=== Section Start ===
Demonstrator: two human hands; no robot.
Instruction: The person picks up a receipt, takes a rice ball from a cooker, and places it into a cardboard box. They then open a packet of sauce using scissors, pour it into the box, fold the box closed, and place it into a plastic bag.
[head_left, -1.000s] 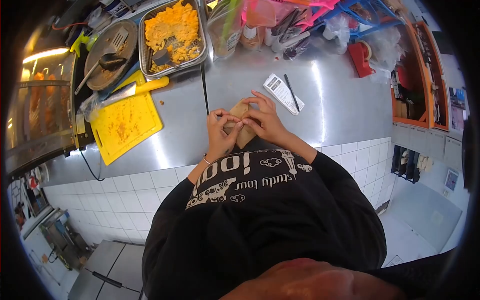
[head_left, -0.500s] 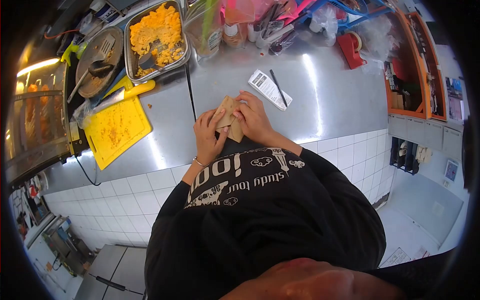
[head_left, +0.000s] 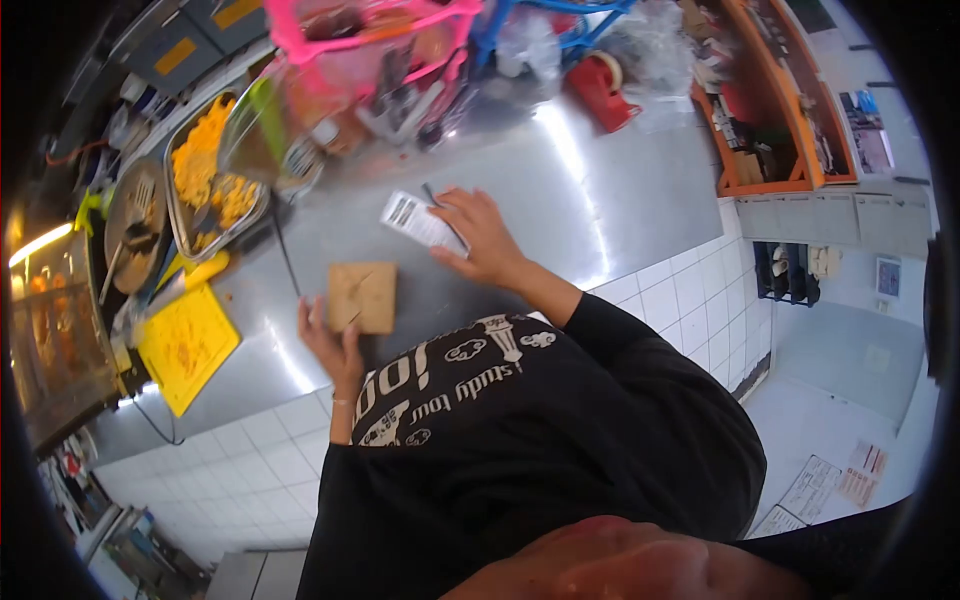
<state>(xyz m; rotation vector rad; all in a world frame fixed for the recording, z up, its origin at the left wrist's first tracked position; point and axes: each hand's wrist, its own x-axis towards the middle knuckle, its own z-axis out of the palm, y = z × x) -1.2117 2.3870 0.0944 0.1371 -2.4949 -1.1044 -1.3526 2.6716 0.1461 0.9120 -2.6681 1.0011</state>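
Note:
A square folded brown paper packet [head_left: 363,297] lies on the steel counter in front of me, its folded flaps facing up. At its near left corner is my left hand [head_left: 332,345], with fingers apart and the thumb right at the packet's edge. My right hand [head_left: 482,240] is stretched over a printed white paper pad [head_left: 420,222], fingers spread, covering part of it. Just past those fingers the end of a black pen [head_left: 429,192] shows; the rest is hidden under the hand.
To the left are a yellow cutting board [head_left: 188,350], a yellow-handled knife [head_left: 205,272], a metal tray of orange-yellow crumbly food [head_left: 205,150] and a round pan [head_left: 130,230]. Pink basket [head_left: 370,30], blue rack [head_left: 550,25] and red tape dispenser [head_left: 603,92] line the back.
Both hands have let go of the brown packet, which now lies flat on the counter. My right hand has moved over to the pad and pen. The view has shifted to the right.

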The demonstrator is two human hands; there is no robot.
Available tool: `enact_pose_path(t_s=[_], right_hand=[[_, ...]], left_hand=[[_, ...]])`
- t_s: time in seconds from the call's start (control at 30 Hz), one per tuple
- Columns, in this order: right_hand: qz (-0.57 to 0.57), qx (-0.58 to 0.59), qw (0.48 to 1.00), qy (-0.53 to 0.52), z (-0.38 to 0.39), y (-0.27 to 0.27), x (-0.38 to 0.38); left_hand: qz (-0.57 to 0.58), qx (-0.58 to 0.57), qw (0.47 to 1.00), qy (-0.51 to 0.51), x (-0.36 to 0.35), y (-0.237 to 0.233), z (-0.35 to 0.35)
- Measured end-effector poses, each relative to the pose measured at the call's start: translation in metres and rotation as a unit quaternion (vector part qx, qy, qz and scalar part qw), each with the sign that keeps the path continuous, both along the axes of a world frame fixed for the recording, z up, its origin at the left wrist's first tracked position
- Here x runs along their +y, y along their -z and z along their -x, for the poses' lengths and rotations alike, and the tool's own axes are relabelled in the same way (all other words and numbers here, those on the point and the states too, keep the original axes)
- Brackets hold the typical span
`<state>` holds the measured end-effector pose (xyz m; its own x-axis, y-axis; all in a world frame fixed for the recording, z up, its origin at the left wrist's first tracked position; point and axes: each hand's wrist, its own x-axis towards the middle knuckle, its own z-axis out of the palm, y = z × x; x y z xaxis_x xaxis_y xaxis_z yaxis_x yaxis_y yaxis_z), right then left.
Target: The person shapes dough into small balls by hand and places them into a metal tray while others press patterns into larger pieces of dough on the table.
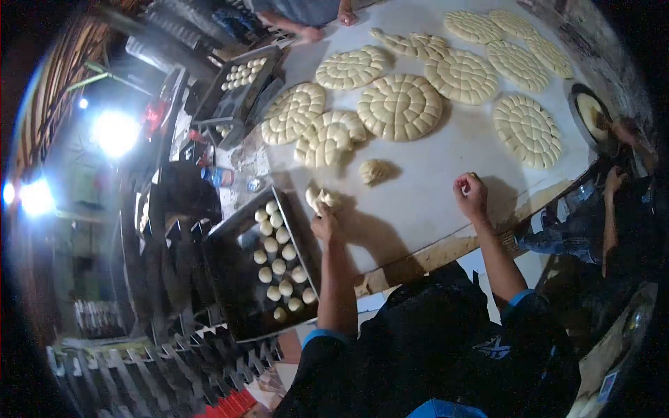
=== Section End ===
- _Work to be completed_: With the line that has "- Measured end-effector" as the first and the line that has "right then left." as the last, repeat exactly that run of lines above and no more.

- _Task result_:
- Measured end-effector poses, each relative to the pose measured at the call's start: translation in metres and rotation as a unit quaternion (vector part qx, qy, qz and scalar part qw), each with the sign that keeps the path continuous, both along the axes of a world frame fixed for the recording, z up, its origin at the left wrist's first tracked position
- Here x runs along their +y, y along their -z and z along their -x, for the poses' lengths and rotations alike, and the tool's own axes are relabelled in the same way (all other words and numbers here, those on the point and the states too, keep the original axes)
- Brackets hold the typical span
`<state>` holds the measured end-effector pose (xyz m; its own x-axis, y-axis; all in a world frame fixed for the recording, z up, its origin at the left wrist's first tracked position; point and axes: each hand's wrist, its own x-axis towards the middle knuckle, its own z-axis out of the palm, y = z × x; x y z xaxis_x xaxis_y xaxis_z yaxis_x yaxis_y yaxis_z), right then left.

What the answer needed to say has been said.